[What is being asked] A word-for-word copy of the data, with no images, is the required answer.

[Information supplied]
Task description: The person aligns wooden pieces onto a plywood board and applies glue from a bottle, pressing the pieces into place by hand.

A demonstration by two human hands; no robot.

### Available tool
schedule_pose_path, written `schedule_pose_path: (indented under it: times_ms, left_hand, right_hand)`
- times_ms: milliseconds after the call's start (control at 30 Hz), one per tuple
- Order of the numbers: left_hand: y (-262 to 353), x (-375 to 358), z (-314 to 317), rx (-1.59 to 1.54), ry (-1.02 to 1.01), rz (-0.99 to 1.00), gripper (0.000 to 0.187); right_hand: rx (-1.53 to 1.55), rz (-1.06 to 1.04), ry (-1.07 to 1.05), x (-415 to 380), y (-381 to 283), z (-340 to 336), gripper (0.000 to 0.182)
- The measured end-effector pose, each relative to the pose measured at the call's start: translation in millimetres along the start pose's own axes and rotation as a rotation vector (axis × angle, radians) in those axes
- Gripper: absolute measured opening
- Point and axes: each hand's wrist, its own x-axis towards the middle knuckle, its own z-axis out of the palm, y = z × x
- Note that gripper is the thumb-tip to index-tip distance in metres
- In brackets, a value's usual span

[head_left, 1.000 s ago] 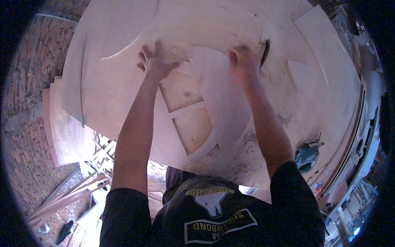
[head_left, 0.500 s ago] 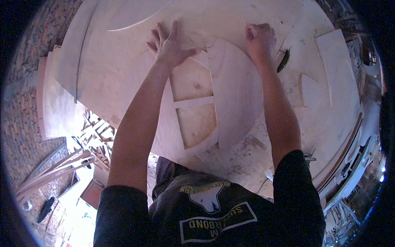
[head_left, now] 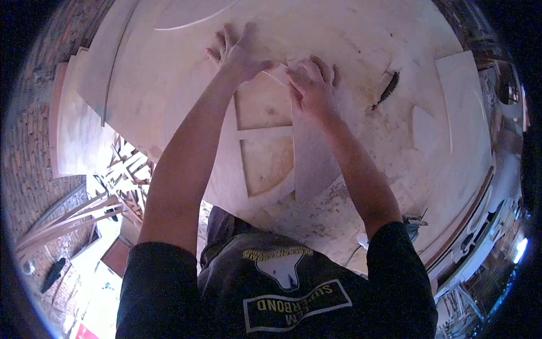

[Task solution]
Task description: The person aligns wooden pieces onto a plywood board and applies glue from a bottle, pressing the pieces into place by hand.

A demonstration by two human hands; no robot.

### Available tool
schedule_pose_path, written `schedule_pose_path: (indented under it: times_ms, left_hand, right_hand)`
- times_ms: milliseconds after the call's start (control at 30 Hz), one per tuple
- Order of the numbers: left_hand: y (-262 to 353), x (-375 to 358), z (-314 to 317), rx (-1.59 to 1.54), ry (-1.02 to 1.01), rz (-0.99 to 1.00), gripper (0.000 to 0.187); right_hand: rx (-1.53 to 1.55), rz (-1.06 to 1.04), ry (-1.07 to 1.05), x (-415 to 380), y (-381 to 283), z (-340 to 336), gripper (0.000 to 0.182)
- The measured end-effector pose, each relative to the pose measured at the call's start: translation in millimetres along the start pose's own axes and rotation as a rotation vector (axis × angle, radians) in those axes
- Gripper: absolute measured opening
- Point and axes: each hand's wrist, its own x-axis towards the middle knuckle, its own z-axis out of the palm, y = z × x
- Note that gripper is the thumb-tip to index-tip distance in metres
- In brackets, a value's usual span

[head_left, 1.000 s ago] 
[head_left, 0.500 s ago] 
[head_left, now] 

This is the complete answer.